Piano di gestione della crisi

Come organizzarsi o riorganizzarsi dopo l’emergenza coronavirus? “Indipendentemente da quanto bene sia stata gestita la mia attività fino ad ora, la crisi potrebbe frenare le cose in modo paralizzante”. Questo è ciò che molte aziende e manager, per i quali svolgo attività di business coaching, mi dicono da tre mesi.

Indubbiamente questa situazione che stiamo vivendo è particolarmente complessa, per te che gestisci un locale o un albergo e, indubbiamente e inevitabilmente, sta provocando riduzioni di fatturato e marginalità. Ma non permettere che intacchi anche la credibilità del tuo Brand.
Una crisi non gestita bene, nel giro di pochi mesi, può spazzare via decenni di duro lavoro e valore aziendale. Inoltre, controllare la tua emotività e rimanere lucido sul da farsi è un altro aspetto importante da non sottovalutare (vedi articolo di maggio 2020). Se crolli tu, che tu sia un manager o un gestore di un locale o di un albergo, crolla tutto.
Ricorda che durante questo periodo di emergenza abbiamo due strade:
◼ Continuare a lamentarci criticando il governo e le sue scelte, piangendoci addosso e vivendo di frasi fatte;
◼ Oppure impegnarci a capire cosa possiamo fare noi per prepararci e trasformare una crisi economica in una opportunità.

Ovviamente se scegli la prima opzione probabilmente sarai in prima fila ad attendere i contributi finanziari da parte del governo e nient’altro, e forse questo articolo non ti servirà a molto.
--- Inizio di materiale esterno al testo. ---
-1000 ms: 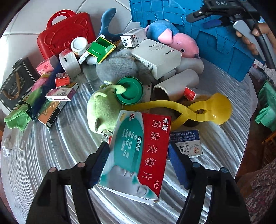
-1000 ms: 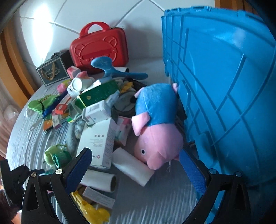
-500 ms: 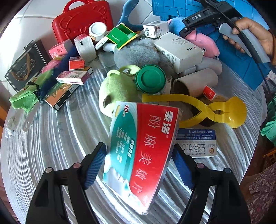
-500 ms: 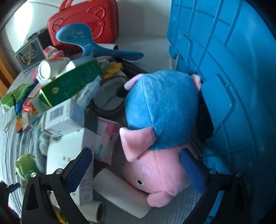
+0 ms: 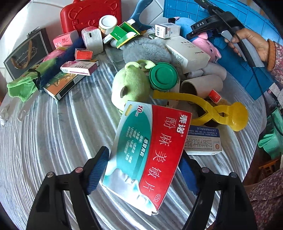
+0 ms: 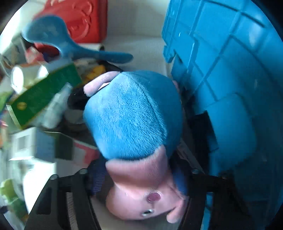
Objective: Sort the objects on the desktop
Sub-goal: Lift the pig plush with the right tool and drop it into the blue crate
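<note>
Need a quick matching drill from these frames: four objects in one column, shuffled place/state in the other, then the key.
Things:
1. red-and-teal medicine box
2. pink-and-blue plush pig
3. yellow plastic tongs
4. green round lid

Places/states:
A. lying on the table, next to a cardboard tube
B. between the right gripper's fingers, beside the blue crate
C. against the green plush toy
D. gripped by the left gripper, lifted and tilted

Pairs: 1-D, 2-B, 3-A, 4-C

A home, by its white tiled floor (image 5: pixel 155 5), cluttered round table (image 5: pixel 53 141), plush toys (image 5: pixel 130 86), medicine boxes (image 5: pixel 146 152)
</note>
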The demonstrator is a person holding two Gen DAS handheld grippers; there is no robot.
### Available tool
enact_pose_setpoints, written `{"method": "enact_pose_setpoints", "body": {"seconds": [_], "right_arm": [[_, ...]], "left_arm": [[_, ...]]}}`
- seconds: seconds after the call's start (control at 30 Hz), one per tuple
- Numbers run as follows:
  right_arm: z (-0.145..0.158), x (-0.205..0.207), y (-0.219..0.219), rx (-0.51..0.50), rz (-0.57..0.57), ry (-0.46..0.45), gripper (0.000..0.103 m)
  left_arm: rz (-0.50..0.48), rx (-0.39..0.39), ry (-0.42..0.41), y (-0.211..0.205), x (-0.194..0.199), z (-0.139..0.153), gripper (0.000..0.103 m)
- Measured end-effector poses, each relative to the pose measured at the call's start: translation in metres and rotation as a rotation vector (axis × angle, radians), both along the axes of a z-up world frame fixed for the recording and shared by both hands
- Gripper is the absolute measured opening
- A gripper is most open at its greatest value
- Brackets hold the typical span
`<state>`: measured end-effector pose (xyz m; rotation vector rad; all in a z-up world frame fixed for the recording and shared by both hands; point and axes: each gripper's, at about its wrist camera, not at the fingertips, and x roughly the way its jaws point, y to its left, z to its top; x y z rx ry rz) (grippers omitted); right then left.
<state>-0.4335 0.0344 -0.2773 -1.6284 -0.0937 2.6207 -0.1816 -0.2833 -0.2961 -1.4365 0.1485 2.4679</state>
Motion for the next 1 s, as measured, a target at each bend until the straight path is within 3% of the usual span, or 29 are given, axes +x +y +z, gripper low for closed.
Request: {"method": "enact_pose_setpoints", "body": {"seconds": [0.2, 0.5, 0.67, 1.0], "right_arm": [[0.035, 0.037, -0.013, -0.158, 0.076, 0.063, 0.054], [0.105, 0.094, -0.056, -0.24, 0.146, 0.223, 0.054], [0.153, 0.118, -0.067, -0.259, 0.165, 0.326, 0.054], [0.219, 0.171, -0.069, -0.291, 0.143, 0.479, 0.054]], "left_arm": [[-0.02, -0.038, 0.056, -0.001, 0.009, 0.01, 0.072], [-0.001, -0.062, 0.152, -0.011, 0.015, 0.041, 0.072], [-0.025, -0.097, 0.235, -0.009, 0.018, 0.077, 0.072], [0.009, -0.152, 0.448, 0.013, 0.002, 0.173, 0.072]]}}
Se invece hai deciso di non fermarti e combattere, ti elenco i punti essenziali che devi tener ben presente per essere più forte di prima dopo la riapertura. Come più volte affermato, durante questo periodo bisognerà che tu “confezioni” un Piano di Gestione della Crisi. Un piano dove le attività di Brand Management sono al primo posto. Nel piano bisognerà elencare i “nuovi” obiettivi da raggiungere per la tua attività aziendale, dopo questo periodo di emergenza. Quindi, prima di attivare il piano, sarà necessario definire alcuni parametri standard, per misurare i progressi nel raggiungimento di tali obiettivi. Verifica, poi, di giorno in giorno e di settimana in settimana, se i risultati desiderati sono stati raggiunti, e apporta delle modifiche alla tua strategia laddove non fosse così. La flessibilità è la chiave di tutto in questa fase, tienilo ben presente.